Każdemu kto kiedykolwiek parał się web designem zdarzyło się korzystać z dokumentacji, w której znajdziemy akurat ten tag, który jest nam potrzebny, a akurat tegoż zapomnieliśmy. Dla mnie, osoby która pisanie stron traktuje raczej jako hobby a nie obowiązek, taka swoistego rodzaju ściągawka jest przysłowiową manna z nieba. Nie muszę pamiętać więc nie pamiętam – wiem, jestem leniem. Ale wiele razy się spotykałem z tym, że sami profesjonaliści wprost przyznają, ba, nawet polecają używanie dokumentacji, czy to w celu utrwalenia sobie wiedzy, czy po prostu żeby przez przypadek nie zrobić małego błędu, który rozsypie nam całą stronę – i weź teraz człowieku szukaj igły w stogu siana.

Kiedy zaczynałem się uczyć kodu za bardzo pomocne wydały mi się wszelakie tutoriale i kursy online. Właśnie tam napotkałem się na dokumentacje różnego rodzaju i ludzi, którzy ją polecają, nieważne w jakim stadium zaawansowania przypadłości zwanej web designem jestem.  Dopiero od niedawna (co było katalizatorem stworzenia tego artykułu) natknąłem się na opinię, według  której dokumentacja jest faux pas a prawdziwi programiści cały,  podkreślam cały, kod mają w jednym palcu.

I tutaj pojawia się pytanie

Kogo posłuchać? Ludzi, którzy tworzą treści raczej dla początkujących „pisarzy” czy starych wyjadaczy, zrzeszonych w grupach na FB?

Z jednej strony fajnie mieć świadomość, że możesz mieć ściągę w każdym momencie programowania ale z drugiej jednak czy naprawdę tak postępują ludzie zajmujący się web designem, czy w ogóle programowaniem, codziennie?

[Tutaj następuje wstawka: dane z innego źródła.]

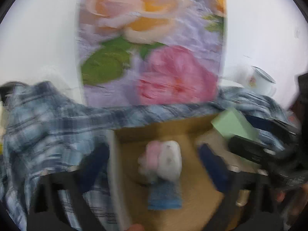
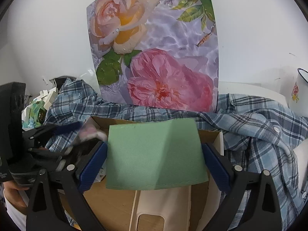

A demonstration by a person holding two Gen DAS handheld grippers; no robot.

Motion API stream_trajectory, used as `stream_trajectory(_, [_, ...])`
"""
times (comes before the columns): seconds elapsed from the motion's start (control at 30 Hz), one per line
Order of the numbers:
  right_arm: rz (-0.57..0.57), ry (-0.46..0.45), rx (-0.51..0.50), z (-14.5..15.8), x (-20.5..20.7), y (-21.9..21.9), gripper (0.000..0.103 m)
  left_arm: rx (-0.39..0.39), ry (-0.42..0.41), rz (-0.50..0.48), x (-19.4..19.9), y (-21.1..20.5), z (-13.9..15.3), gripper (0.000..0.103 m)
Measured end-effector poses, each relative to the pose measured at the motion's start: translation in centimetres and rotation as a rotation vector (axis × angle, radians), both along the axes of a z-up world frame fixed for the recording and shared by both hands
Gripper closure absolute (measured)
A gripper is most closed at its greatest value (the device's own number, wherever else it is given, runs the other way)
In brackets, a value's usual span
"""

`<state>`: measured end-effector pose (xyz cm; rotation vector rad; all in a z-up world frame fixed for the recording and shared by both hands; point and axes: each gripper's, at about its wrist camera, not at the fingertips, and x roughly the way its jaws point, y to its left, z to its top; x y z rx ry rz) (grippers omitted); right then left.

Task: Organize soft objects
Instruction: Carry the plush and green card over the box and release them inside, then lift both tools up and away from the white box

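My right gripper (image 2: 155,163) is shut on a green sponge block (image 2: 154,154) and holds it over an open cardboard box (image 2: 219,140); the block also shows in the left wrist view (image 1: 234,125). My left gripper (image 1: 154,167) is open above the same box (image 1: 173,125), with a pink, white and blue soft object (image 1: 161,171) between its fingers, not gripped. In the right wrist view the left gripper (image 2: 57,130) is at the box's left side, blurred, next to the pink and white soft object (image 2: 90,132). A blue plaid shirt (image 2: 259,130) lies around the box.
A flower picture board (image 2: 154,57) leans on the white wall behind the box. A white enamel mug (image 2: 300,92) stands at the right. Packets and small boxes (image 2: 38,109) are piled at the left. A beige plastic piece (image 2: 163,207) lies in the box.
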<state>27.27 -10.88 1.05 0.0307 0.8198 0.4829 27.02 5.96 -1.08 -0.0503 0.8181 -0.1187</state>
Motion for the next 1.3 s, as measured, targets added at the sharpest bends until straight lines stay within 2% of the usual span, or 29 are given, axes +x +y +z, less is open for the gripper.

Podsumowując, chciałem was zapytać o zdanie. Co sądzicie o tak dwóch skrajnych postawach? Ja ze swojej strony zdecydowanie będę pochylał się nad możliwością korzystania z dokumentacji. Oczywiście duża i ugruntowana wiedza to podstawa ale czy wielką ujmą na honorze będzie przypomnienie sobie rzadko używanego tagu, którego funkcji akurat klient sobie zażyczył?